Having been raised in Germany, Leni grew up on Bach and Mozart, “so the harmonic structures of Western classical music are second nature to me,” she says. “With the music of 4, and now Dance, I wanted to incorporate more harmonic movement into my music again, to go along with its West African and South American rhythms. There’s even a bit of India in there, too. Inspired by John McLaughlin, I went to Mumbai in 2001 to study classical Indian vocal music and its science of ornamental melody, to help give my guitar playing a more liquid, vocal quality. Then, of course, there is the call-and-response from African music and American blues in our music. There are a lot of different sounds within our sound.”

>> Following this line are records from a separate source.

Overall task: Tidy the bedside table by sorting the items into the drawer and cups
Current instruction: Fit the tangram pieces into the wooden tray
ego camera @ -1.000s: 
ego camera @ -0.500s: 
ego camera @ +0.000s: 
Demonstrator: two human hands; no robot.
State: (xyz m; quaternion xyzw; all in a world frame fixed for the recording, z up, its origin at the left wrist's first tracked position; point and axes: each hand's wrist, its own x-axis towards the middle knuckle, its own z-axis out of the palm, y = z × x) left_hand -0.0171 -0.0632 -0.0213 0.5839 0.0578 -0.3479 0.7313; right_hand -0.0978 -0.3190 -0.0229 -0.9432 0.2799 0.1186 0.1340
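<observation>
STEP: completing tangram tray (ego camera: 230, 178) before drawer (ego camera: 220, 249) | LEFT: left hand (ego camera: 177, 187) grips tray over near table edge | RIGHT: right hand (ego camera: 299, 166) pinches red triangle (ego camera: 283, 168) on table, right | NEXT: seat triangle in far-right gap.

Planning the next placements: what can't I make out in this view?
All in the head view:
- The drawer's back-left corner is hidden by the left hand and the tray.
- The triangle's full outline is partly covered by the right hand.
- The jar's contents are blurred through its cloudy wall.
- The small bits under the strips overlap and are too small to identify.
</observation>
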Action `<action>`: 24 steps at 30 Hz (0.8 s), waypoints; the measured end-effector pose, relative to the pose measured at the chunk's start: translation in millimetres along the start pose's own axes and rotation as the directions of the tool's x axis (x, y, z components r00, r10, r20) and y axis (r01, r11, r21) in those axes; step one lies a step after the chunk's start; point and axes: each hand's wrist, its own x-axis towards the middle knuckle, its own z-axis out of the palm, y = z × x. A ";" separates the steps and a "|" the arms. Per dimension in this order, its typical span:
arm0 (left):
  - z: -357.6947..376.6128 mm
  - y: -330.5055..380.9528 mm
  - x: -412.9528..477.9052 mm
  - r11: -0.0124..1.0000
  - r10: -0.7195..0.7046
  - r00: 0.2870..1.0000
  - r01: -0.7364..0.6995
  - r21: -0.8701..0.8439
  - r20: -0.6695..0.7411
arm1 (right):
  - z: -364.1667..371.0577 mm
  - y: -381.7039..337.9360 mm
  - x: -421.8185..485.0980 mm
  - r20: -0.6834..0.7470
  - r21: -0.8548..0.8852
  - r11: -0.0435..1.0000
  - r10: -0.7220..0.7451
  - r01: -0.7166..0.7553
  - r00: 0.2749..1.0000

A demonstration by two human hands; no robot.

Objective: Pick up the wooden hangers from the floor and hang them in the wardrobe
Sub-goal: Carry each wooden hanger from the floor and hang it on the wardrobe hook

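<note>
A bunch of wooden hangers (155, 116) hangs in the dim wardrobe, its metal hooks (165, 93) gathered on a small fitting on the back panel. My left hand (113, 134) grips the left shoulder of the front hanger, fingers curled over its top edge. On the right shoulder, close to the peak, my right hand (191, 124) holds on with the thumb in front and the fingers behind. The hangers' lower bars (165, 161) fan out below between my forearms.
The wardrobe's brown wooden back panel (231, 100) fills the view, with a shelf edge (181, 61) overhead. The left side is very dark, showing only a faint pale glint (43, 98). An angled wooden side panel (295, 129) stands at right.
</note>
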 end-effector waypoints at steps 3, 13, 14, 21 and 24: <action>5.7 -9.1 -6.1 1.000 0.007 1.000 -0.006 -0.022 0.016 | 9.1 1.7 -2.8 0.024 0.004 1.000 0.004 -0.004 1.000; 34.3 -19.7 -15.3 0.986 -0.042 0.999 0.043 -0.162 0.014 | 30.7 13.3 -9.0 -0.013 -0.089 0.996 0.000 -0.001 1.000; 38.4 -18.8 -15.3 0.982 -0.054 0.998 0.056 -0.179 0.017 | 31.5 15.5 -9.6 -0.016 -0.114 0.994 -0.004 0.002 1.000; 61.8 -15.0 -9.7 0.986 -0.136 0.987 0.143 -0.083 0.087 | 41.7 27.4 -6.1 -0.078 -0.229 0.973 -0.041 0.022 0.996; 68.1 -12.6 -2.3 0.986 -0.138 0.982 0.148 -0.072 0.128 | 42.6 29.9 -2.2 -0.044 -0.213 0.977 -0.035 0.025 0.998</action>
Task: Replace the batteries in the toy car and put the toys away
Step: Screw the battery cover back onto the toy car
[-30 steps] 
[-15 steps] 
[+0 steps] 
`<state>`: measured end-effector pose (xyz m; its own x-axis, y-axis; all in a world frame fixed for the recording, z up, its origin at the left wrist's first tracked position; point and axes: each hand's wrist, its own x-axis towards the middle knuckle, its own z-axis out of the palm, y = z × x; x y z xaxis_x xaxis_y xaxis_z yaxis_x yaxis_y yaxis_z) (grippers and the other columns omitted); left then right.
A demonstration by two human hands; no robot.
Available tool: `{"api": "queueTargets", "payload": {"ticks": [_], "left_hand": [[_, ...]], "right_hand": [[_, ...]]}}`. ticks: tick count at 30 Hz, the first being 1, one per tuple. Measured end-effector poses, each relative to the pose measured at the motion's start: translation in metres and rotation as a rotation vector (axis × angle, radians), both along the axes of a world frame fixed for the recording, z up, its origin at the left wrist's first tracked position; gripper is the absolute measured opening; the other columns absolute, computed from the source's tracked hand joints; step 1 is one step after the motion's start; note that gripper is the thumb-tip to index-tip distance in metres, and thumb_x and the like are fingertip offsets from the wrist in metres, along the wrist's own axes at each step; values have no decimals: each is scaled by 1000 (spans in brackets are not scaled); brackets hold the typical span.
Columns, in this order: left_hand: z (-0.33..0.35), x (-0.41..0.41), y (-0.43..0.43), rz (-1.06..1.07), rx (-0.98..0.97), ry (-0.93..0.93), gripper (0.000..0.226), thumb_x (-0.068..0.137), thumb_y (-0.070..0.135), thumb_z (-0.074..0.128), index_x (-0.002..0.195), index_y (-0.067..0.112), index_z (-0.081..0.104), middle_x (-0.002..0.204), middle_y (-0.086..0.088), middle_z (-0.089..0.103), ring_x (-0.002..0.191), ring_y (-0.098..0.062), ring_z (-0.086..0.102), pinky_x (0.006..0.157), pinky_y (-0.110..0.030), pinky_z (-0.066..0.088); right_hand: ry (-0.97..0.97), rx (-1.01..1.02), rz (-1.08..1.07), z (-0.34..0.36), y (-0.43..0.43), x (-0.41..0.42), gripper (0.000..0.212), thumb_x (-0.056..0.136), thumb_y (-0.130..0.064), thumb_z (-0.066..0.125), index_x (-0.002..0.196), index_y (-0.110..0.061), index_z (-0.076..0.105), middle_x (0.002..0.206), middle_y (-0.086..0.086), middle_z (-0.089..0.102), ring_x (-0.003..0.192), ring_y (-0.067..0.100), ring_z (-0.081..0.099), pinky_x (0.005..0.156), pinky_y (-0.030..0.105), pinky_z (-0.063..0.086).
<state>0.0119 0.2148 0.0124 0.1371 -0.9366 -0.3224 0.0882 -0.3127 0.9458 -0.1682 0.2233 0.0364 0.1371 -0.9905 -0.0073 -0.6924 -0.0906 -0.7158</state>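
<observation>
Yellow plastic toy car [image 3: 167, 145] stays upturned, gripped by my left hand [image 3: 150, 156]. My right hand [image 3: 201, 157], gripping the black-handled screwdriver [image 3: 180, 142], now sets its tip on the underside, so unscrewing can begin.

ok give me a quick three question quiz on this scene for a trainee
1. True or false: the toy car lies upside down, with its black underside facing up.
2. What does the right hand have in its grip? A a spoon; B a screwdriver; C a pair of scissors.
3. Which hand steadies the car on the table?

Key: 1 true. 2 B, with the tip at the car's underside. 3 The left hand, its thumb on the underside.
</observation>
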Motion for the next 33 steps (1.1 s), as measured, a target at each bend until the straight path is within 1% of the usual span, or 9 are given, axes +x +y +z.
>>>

Leni and company played a regular masked, socially distanced outdoor gig in her neighborhood of New York’s East Village over the past summer, when restrictions were loosened somewhat. It helped the band gel further as a quartet, getting the four of them excited to write and record again. And Leni notes that because they recorded Dance in December, post-election, they were buoyed spiritually by President Biden’s win “over the dark forces of the previous administration,” she says. “Some of the joy in the performances on this album comes from a sense that, politically and in terms of the pandemic, better times are surely ahead… It has been easy to resign ourselves to doom and gloom over the past year, but a message of positivity is vital. Listening back to the tracks after the recording session, the energy seemed so upbeat and uplifting. I really want to share that feeling with people!”